Directions>
The answer is to be the data that follows, transcribed exactly, minus its pictures.

Data section>
_____
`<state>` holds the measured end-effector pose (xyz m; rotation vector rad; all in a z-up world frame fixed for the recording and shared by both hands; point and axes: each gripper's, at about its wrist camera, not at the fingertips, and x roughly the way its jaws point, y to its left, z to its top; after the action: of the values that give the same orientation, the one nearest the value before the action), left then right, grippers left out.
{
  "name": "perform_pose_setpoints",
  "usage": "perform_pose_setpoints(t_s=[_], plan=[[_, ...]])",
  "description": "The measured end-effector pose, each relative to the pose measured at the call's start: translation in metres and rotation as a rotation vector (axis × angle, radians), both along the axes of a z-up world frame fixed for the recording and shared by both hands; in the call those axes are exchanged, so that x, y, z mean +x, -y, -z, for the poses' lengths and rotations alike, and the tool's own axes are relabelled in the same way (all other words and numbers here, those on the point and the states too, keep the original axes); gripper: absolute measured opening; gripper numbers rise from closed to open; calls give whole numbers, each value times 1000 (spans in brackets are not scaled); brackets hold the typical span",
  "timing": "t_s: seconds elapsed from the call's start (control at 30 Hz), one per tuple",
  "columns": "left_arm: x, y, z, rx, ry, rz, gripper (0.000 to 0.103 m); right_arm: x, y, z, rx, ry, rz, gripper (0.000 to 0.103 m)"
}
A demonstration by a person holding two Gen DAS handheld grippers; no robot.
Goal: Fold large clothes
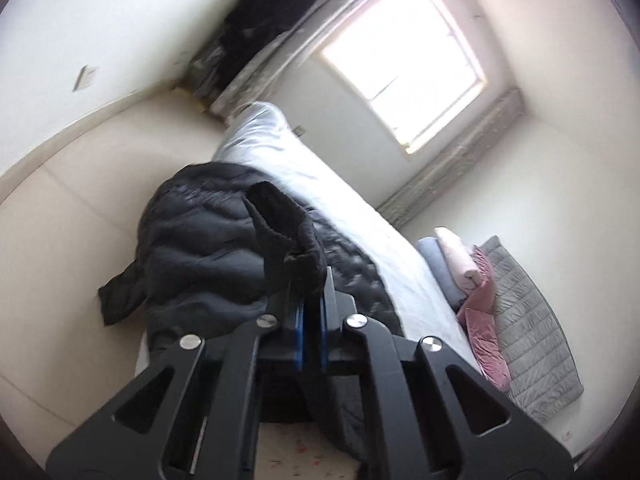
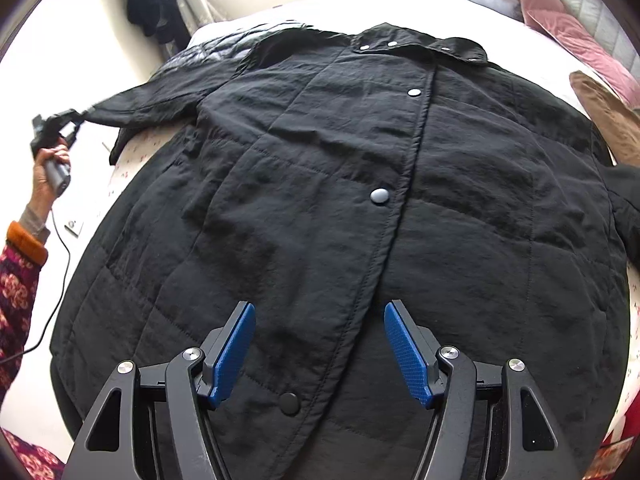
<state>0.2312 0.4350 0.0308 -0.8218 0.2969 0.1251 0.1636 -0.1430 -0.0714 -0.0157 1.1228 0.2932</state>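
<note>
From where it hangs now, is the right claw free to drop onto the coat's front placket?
Probably yes. The right claw hangs open directly over the black coat, its pads astride the placket, with nothing between them and the cloth. The left claw is off at the sleeve cuff, out of the way.

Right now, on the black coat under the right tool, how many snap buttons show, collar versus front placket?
Collar snaps: 4
Front placket snaps: 3
Total on the black coat: 7
</note>
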Motion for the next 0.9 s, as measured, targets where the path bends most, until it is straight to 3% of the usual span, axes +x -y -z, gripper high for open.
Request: perform_pose_setpoints(t_s=[0.17, 0.3, 0.4, 0.57, 0.63, 0.67, 0.73, 0.8, 0.9], plan=[[8, 79, -91, 121, 187, 199, 6, 1, 8, -6, 33, 19, 15, 68], [25, 152, -136, 166, 258, 365, 6, 4, 15, -12, 42, 37, 30, 68], [39, 212, -152, 189, 274, 476, 6, 7, 25, -18, 62, 55, 57, 68], [59, 319, -145, 247, 234, 683, 6, 14, 51, -27, 106, 74, 123, 68], [67, 360, -132, 292, 183, 832, 9, 16, 63, -29, 121, 82, 151, 68], [72, 386, -121, 317, 134, 989, 19, 18, 68, -29, 128, 85, 164, 68], [66, 413, -105, 376, 87, 1119, 29, 20, 81, -29, 143, 89, 191, 68], [54, 417, -96, 468, 116, 1135, 41, 21, 94, -26, 162, 87, 217, 68], [56, 392, -86, 529, 103, 1076, 44, 27, 114, -20, 193, 66, 256, 68]])
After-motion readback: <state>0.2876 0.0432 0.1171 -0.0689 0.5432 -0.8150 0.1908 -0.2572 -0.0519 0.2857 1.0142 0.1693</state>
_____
Answer to this problem>
`<state>` holds the measured end-effector pose (xyz m; rotation vector rad; all in a z-up world frame fixed for the recording and shared by both hands; point and axes: each gripper's, at about its wrist camera, not at the fingertips, and x roughly the way its jaws point, y to its left, z to its top; after the action: of the values that give the same orientation, the one nearest the value before the action), left then right, grippers left out.
{
  "name": "perform_pose_setpoints",
  "usage": "perform_pose_setpoints(t_s=[_], plan=[[_, ...]])",
  "description": "The measured end-effector pose, each relative to the pose measured at the call's start: translation in metres and rotation as a rotation vector (axis × angle, radians), both along the axes of a z-up world frame fixed for the recording and shared by both hands; in the call those axes are exchanged, so that x, y, z mean +x, -y, -z, for the poses' lengths and rotations alike, and the tool's own axes are relabelled in the same way (all other words and numbers here, those on the point and the states too, keep the original axes); gripper: absolute measured opening; gripper numbers rise from closed to open; calls give whole numbers, each value times 1000 (spans in brackets are not scaled); brackets hold the typical span",
  "timing": "t_s: seconds elapsed from the call's start (control at 30 Hz), one per tuple",
  "columns": "left_arm: x, y, z, rx, ry, rz, gripper (0.000 to 0.103 m); right_arm: x, y, z, rx, ry, rz, gripper (0.000 to 0.103 m)"
}
A demonstration by a person holding two Gen DAS handheld grippers; no robot.
Goal: Fold large clothes
<state>0.2312 0.4350 0.0308 -0.8218 0.2969 0.1251 0.1636 -0.1430 -0.0714 -0.0157 1.1228 0.2932</state>
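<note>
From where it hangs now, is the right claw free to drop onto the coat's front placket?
Probably yes. The right claw hangs open directly over the black coat, its pads astride the placket, with nothing between them and the cloth. The left claw is off at the sleeve cuff, out of the way.

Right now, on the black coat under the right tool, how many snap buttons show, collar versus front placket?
Collar snaps: 4
Front placket snaps: 3
Total on the black coat: 7
</note>
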Motion for the next 0.9 s, as measured, targets where the path bends most, until it is straight to 3% of the usual span, axes +x -y -z, gripper high for open.
Request: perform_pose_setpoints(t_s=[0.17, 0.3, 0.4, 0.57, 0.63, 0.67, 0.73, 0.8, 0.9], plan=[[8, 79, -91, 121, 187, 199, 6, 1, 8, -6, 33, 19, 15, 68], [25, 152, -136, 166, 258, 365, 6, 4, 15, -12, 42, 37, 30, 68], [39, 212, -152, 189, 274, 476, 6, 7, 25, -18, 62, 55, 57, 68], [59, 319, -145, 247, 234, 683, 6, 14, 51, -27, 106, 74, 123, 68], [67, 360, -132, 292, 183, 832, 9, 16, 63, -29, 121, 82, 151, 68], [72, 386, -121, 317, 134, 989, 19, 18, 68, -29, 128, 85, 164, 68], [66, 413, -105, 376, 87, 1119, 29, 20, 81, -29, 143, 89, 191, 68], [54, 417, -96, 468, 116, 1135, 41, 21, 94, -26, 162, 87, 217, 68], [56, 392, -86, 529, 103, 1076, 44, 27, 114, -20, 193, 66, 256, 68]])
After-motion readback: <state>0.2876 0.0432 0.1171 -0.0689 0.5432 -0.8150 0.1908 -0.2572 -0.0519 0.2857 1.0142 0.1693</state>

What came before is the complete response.